TASK: Go through the entries below and copy every line that holds the word "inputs".
• • • • •
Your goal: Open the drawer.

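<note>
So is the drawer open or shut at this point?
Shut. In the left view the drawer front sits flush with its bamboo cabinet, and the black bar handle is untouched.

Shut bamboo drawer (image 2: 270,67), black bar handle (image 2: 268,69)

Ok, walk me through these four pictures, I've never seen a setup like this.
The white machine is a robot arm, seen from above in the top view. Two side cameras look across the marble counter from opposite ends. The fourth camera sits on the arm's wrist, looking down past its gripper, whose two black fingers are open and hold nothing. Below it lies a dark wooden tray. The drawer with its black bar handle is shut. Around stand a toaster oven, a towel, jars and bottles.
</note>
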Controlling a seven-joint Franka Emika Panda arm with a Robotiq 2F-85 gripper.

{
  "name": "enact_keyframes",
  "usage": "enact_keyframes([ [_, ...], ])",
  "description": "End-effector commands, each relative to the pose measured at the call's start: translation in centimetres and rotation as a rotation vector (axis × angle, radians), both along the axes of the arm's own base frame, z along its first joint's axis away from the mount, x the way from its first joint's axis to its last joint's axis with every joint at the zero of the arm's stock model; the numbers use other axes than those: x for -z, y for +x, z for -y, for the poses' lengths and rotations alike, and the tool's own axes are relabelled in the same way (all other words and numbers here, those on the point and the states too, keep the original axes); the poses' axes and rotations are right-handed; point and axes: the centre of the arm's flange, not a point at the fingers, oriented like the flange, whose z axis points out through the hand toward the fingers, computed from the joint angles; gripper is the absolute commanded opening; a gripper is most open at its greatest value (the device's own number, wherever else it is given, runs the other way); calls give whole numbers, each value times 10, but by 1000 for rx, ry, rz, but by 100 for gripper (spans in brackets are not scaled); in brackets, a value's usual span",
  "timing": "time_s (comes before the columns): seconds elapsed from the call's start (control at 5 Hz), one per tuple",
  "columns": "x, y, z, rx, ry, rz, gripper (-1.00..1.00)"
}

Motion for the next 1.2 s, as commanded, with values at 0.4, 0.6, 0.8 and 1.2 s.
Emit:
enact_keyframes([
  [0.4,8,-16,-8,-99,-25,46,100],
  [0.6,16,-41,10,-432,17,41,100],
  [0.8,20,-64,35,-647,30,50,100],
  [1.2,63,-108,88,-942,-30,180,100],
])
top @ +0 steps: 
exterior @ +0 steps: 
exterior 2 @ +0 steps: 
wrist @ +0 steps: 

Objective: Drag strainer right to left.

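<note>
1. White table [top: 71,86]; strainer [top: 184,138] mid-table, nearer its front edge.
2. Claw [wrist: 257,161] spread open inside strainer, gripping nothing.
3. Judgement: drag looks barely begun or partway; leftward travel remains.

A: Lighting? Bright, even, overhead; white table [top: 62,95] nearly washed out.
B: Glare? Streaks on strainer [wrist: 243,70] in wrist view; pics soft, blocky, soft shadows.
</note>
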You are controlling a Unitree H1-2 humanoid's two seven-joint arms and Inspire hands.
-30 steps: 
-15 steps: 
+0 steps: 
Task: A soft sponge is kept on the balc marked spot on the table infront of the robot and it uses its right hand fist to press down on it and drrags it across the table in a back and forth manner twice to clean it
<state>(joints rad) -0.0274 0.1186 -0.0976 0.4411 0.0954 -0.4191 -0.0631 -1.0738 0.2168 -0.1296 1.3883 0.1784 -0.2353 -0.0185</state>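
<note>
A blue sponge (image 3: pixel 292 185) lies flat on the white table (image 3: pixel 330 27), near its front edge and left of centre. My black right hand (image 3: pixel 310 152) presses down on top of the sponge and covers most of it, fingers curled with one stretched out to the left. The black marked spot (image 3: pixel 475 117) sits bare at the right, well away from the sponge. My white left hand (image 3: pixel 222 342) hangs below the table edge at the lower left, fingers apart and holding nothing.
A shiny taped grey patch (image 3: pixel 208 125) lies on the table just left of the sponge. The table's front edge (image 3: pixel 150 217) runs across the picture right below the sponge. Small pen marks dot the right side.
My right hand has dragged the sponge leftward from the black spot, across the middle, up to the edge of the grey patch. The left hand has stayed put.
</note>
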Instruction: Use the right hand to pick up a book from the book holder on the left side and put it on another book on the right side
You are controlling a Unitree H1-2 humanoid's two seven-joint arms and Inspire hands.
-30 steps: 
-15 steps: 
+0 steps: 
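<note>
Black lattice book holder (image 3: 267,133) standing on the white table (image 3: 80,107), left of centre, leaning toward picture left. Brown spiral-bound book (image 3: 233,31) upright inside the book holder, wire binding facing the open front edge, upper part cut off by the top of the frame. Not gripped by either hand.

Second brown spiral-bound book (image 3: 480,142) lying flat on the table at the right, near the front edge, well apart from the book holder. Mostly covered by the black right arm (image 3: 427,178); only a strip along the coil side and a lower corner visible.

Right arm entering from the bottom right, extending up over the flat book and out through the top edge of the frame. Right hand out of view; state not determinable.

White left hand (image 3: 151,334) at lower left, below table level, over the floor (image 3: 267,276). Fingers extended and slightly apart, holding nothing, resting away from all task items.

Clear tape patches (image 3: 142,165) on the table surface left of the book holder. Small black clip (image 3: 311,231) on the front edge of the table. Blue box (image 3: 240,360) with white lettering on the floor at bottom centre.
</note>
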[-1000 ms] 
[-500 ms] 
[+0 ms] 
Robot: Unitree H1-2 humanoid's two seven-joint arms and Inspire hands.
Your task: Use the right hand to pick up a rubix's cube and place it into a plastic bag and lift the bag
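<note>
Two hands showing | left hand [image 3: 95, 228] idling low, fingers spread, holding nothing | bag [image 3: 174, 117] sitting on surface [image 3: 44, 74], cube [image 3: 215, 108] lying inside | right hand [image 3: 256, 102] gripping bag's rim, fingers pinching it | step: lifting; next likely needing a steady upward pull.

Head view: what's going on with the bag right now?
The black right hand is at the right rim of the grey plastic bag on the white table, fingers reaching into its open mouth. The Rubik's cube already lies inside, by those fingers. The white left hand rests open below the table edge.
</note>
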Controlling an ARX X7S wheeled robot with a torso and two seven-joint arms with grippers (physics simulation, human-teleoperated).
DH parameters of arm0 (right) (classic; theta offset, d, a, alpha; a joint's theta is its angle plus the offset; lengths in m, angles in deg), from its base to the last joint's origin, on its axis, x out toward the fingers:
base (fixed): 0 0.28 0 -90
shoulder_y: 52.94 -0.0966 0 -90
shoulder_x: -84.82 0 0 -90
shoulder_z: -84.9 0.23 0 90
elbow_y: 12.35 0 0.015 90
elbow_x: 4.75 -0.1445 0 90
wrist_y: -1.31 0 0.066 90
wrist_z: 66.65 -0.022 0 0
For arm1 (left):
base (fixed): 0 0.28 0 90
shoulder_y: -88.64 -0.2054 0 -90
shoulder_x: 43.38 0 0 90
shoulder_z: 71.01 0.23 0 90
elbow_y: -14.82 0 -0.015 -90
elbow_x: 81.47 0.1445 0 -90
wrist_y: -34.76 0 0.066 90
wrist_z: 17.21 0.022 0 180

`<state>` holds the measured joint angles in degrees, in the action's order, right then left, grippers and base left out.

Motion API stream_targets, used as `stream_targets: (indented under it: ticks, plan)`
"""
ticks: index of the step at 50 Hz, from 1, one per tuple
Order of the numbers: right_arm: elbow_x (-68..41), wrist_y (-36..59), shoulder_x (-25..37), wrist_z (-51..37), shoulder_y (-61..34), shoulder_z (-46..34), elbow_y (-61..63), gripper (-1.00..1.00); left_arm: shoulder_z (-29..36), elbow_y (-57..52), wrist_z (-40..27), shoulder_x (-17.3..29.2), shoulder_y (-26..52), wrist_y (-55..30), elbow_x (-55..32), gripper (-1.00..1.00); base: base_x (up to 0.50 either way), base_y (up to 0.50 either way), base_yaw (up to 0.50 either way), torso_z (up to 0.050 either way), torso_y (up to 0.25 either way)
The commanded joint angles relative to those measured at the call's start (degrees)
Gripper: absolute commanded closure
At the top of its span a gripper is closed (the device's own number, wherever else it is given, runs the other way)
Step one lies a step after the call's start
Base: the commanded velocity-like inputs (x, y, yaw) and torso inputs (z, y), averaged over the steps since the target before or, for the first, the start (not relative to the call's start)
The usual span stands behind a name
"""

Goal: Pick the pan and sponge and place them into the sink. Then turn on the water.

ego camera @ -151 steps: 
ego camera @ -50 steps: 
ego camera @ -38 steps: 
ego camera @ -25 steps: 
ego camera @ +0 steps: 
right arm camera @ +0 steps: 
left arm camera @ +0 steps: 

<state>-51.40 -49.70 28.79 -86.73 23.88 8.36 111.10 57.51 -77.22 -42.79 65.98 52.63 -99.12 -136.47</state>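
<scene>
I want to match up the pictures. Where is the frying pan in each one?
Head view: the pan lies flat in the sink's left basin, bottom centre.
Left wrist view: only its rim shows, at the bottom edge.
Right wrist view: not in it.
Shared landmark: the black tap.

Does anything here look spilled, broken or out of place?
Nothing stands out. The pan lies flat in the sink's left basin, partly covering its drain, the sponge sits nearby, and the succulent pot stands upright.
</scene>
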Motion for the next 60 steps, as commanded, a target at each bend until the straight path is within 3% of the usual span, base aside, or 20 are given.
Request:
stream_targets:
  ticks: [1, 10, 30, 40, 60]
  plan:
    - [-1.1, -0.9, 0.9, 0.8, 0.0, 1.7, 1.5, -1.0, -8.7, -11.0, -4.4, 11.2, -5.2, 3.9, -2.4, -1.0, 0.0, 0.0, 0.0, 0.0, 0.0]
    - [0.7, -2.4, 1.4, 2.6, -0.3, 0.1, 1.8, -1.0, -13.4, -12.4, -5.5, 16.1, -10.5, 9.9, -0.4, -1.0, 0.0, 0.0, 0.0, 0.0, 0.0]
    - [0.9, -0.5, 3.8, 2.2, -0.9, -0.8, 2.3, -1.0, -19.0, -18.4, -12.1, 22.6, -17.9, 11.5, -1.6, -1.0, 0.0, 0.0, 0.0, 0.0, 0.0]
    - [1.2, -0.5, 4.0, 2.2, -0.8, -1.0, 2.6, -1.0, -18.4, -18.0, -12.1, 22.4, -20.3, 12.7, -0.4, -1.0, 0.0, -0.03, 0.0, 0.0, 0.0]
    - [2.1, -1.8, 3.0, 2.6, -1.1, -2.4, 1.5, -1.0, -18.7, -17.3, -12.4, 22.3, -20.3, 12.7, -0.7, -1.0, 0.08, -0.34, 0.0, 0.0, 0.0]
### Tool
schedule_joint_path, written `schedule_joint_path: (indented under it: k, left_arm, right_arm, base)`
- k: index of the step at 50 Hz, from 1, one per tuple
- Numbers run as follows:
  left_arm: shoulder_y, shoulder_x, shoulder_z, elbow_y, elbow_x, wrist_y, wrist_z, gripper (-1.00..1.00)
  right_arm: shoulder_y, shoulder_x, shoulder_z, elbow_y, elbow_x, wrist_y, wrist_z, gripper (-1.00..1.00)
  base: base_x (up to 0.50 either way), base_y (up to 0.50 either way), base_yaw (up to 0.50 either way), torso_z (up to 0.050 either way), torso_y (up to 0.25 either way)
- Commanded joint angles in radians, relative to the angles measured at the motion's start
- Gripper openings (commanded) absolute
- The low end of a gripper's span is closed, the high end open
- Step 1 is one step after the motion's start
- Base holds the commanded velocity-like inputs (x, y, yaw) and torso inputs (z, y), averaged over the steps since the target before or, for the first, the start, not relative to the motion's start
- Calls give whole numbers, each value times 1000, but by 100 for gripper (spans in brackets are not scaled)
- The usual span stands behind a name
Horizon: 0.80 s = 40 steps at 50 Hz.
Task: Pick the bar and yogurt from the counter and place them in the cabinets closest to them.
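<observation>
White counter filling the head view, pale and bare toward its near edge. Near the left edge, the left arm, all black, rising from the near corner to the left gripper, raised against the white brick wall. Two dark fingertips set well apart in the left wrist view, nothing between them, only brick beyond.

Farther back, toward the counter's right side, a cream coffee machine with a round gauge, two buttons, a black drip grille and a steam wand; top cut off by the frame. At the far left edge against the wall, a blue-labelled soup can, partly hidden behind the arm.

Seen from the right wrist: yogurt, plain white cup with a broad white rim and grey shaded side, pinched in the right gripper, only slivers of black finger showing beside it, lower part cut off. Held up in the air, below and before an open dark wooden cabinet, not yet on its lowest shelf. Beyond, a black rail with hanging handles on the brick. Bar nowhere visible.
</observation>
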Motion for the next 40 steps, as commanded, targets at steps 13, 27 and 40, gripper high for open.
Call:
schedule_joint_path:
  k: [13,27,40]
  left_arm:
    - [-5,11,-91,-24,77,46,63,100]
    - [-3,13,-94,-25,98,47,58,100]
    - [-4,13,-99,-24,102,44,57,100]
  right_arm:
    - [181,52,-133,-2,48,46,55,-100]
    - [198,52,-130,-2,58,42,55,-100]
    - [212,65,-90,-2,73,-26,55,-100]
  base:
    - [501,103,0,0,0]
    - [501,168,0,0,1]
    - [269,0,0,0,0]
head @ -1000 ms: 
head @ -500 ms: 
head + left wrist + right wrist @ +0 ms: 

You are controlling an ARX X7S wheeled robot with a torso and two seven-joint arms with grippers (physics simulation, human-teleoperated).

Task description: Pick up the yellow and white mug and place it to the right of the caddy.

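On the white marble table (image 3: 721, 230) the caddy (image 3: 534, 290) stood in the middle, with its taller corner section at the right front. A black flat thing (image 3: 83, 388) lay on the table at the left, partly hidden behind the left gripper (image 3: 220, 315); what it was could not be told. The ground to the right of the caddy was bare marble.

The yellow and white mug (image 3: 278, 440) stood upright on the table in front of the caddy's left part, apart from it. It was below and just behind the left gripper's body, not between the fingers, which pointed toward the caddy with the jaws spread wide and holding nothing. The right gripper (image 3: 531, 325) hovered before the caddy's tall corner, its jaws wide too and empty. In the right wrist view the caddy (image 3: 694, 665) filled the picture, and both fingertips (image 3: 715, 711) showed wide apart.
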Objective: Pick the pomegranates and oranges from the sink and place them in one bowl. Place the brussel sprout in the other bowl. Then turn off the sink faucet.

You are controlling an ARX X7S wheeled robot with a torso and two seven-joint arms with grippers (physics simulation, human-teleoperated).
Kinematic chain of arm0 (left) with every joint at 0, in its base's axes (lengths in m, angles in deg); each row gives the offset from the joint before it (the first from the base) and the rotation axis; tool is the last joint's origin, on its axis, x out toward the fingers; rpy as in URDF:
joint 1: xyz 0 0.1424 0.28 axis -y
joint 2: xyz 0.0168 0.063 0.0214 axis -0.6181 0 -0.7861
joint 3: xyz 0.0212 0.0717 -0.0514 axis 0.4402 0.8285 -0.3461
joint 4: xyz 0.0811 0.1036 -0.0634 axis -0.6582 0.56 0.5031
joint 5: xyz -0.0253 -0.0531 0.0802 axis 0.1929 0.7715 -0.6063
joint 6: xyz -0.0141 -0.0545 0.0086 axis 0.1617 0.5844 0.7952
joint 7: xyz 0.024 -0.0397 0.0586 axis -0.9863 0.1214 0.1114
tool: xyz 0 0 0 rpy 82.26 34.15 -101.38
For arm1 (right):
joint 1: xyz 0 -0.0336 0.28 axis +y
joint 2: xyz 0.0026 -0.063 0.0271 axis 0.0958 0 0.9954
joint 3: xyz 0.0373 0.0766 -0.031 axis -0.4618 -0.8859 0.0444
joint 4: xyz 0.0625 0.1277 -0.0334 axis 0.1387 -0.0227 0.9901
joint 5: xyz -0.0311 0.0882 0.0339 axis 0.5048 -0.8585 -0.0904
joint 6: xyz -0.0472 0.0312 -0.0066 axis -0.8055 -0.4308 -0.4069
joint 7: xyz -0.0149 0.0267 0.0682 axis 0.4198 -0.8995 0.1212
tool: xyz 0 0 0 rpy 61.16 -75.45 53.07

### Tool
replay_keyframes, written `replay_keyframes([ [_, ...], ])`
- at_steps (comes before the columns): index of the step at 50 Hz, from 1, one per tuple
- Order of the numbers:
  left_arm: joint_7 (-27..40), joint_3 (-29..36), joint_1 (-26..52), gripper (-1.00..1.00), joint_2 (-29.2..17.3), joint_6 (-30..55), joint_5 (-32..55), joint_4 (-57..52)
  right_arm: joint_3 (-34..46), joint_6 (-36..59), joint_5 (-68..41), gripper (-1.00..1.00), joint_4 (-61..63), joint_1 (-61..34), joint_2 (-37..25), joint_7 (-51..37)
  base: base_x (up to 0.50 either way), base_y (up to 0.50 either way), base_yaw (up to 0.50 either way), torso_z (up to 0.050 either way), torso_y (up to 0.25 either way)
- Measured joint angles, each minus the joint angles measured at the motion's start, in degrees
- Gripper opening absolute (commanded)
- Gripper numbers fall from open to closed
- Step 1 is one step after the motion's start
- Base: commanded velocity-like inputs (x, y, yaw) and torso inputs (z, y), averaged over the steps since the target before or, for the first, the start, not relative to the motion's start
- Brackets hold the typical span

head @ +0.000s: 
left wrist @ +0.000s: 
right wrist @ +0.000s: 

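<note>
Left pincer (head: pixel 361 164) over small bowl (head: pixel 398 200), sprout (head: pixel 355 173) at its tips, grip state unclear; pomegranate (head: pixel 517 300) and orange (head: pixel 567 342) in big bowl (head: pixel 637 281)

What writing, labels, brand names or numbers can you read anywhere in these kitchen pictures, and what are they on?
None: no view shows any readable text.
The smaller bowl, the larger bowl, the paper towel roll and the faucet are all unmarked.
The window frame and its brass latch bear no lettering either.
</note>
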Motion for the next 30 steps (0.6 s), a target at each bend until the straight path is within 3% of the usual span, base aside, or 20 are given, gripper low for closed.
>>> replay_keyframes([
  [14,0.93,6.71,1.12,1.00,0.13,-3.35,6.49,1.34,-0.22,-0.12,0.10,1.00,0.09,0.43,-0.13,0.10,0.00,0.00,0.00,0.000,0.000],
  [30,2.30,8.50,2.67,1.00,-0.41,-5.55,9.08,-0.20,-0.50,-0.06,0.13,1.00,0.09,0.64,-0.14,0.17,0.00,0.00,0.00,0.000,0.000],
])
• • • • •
FINISHED EXERCISE:
Base: the commanded velocity-like inputs (x, y, yaw) and torso inputs (z, y), averaged over the steps since the target before or, for the first, the start (not relative to the call's start)
- Base holds the commanded velocity-like inputs (x, y, yaw) and torso inputs (z, y), averaged over the steps since the target before or, for the first, the start, not relative to the motion's start
- Base: commanded velocity-like inputs (x, y, yaw) and torso inputs (z, y), averaged over the steps since the target before or, for the first, the start, not relative to the motion's start

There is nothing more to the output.